In the unpublished portion of the opinion, we affirm the trial court’s directed verdict on plaintiffs’ other constitutional claims under section 1983, including the SWAT team and other officers’ allegedly excessive force in entering and securing the premises, seizing two individuals near the premises but outside the scope of the warrant, searching two vehicles off the premises, restraining the detainees with excessive force before Hill questioned them, and damaging property during the search. As the trial court explained, “[I]n essence, plaintiffs sought to attach liability to Michele Hill for the acts of others and there was an insufficient factual showing, based on the applicable law, to sustain the claims against her.” We therefore affirm the judgment entered on the directed verdict as to those claims.
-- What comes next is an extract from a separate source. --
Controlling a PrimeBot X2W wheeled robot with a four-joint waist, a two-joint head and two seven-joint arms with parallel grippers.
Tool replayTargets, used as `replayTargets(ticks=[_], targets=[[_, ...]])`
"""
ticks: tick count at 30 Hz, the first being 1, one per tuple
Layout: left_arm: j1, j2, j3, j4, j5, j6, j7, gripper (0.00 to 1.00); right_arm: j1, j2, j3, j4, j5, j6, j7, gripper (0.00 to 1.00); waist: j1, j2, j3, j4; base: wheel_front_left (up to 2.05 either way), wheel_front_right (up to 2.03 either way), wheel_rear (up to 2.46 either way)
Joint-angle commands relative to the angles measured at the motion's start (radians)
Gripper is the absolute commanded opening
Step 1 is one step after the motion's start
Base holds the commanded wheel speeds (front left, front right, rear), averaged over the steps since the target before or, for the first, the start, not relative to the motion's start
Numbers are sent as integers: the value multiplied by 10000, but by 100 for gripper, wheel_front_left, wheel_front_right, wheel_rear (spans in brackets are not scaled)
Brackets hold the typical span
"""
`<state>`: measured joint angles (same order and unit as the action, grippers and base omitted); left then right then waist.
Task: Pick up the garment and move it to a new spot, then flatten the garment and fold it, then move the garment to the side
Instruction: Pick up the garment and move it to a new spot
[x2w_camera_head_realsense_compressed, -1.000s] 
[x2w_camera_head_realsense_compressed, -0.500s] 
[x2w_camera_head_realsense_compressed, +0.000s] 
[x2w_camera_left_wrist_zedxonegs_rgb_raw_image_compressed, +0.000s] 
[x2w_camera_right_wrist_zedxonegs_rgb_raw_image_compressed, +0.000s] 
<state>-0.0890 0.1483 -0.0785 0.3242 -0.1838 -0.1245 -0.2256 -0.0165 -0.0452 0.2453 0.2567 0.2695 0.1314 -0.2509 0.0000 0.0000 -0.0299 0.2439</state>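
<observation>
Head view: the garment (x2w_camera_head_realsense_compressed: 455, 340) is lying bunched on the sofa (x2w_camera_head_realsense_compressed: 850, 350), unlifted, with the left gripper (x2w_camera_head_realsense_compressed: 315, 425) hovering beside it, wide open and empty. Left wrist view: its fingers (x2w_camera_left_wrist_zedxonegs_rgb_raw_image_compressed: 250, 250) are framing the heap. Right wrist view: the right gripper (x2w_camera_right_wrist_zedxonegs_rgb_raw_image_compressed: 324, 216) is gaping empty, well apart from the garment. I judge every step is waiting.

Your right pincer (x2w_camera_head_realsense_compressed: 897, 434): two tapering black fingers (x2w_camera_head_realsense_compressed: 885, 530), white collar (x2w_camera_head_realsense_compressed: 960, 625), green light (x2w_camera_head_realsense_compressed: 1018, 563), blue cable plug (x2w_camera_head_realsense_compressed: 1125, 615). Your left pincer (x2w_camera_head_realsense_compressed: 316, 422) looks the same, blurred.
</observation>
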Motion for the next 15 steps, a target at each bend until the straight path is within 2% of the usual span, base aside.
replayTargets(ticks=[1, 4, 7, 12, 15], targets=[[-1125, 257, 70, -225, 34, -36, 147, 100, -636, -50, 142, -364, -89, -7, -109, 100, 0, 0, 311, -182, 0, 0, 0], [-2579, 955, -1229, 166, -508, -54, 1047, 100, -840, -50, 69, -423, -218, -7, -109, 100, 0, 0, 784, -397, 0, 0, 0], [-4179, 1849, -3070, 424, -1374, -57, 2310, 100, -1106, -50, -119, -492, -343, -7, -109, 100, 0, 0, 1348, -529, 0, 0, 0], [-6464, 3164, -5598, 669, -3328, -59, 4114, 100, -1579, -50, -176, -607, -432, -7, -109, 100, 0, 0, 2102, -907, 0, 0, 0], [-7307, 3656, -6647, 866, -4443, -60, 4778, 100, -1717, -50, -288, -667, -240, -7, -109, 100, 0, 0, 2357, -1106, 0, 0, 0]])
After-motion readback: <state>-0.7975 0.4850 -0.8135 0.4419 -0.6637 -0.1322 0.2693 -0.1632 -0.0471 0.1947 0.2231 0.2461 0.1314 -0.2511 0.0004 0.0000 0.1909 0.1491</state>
In a minute order following the directed verdict, the trial court summarized the background pertinent to its ruling. The court noted that Hill, “a veteran of the Orange County Sheriff’s Department, obtained a search warrant... to search the 21, 000 square foot home of plaintiff Vini Bergman, whom she knew to have a lengthy criminal history including numerous arrests for serious and violent felonies and a felony conviction for arson for which he spent time in prison. Her investigation also revealed that he had associations with members of the Hells’ Angels and Mongols outlaw motorcycle gangs, and that he was planning to have a large party at his home in the hills of Santa Ana which was advertised as featuring a casino room and for which some attendees would be charged for admission. She also obtained the search warrant based on information from a confidential informant, and portions of the affidavit of probable cause were ordered sealed by the judge. The primary objective of the search warrant was to search for and seize evidence of illegal gaming.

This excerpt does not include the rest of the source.